Ford Motor is expecting 25% auto tariffs from President Donald Trump to cost the automaker $1.5 billion in 2025, and has suspended its financial guidance for the year due to the uncertainty created by the levies.
According to The New York Times, Ford initially estimated that tariffs would have a $2.5 billion impact on its profits for the year, but plans to offset $1 billion of those costs by buying more domestic parts and manufacturing more vehicles in the U.S. In a May 5 conference call, Ford chief financial officer Sherry House said that she believes the company is "well-positioned" to adapt to Trump's tariffs, despite concerns over "near-term risks" that led to the decision to drop its profit forecast for the year.
Ford produces a handful of its vehicles in Mexico — including its electric Mustang Mach-E model — and has plans to start manufacturing heavy-duty pickup trucks in Canada next year.
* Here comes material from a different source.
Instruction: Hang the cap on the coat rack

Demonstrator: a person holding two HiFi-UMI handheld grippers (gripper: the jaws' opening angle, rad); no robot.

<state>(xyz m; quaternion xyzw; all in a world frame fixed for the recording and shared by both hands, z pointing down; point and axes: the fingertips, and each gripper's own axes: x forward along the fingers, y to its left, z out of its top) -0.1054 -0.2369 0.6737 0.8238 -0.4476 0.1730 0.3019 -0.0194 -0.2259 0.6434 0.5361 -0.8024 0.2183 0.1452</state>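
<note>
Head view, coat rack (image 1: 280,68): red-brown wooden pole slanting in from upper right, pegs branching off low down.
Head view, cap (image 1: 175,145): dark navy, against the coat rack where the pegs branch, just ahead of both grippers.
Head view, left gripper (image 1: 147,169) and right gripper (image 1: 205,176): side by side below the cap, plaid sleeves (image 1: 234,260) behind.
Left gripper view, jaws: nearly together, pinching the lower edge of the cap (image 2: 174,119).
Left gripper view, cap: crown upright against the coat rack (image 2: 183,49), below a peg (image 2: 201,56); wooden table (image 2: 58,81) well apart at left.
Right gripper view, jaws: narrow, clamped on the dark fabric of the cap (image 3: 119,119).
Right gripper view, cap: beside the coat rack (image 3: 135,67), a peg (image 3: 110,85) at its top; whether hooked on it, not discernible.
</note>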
In 2024, the company estimated that nearly 80% of the vehicles it sells in the U.S. were assembled in the country, the most of any automaker. That said, V8 engines for Ford's popular F-Series Super Duty pickup are imported from Mexico and Canada, with several other models relying on a range of other imported components, from transmissions to raw materials.
Competitor General Motors is bracing for an even larger hit from Trump's tariffs, after cutting its profit forecast for the year by more than 20% on May 1, for a total expected loss of up to $5 billion. GM produces around 1 million cars and trucks each year in Mexico and Canada, as well as 400,000 vehicles in South Korea. An additional 1.7 million cars and trucks GM made in the U.S. in 2024 contained foreign parts.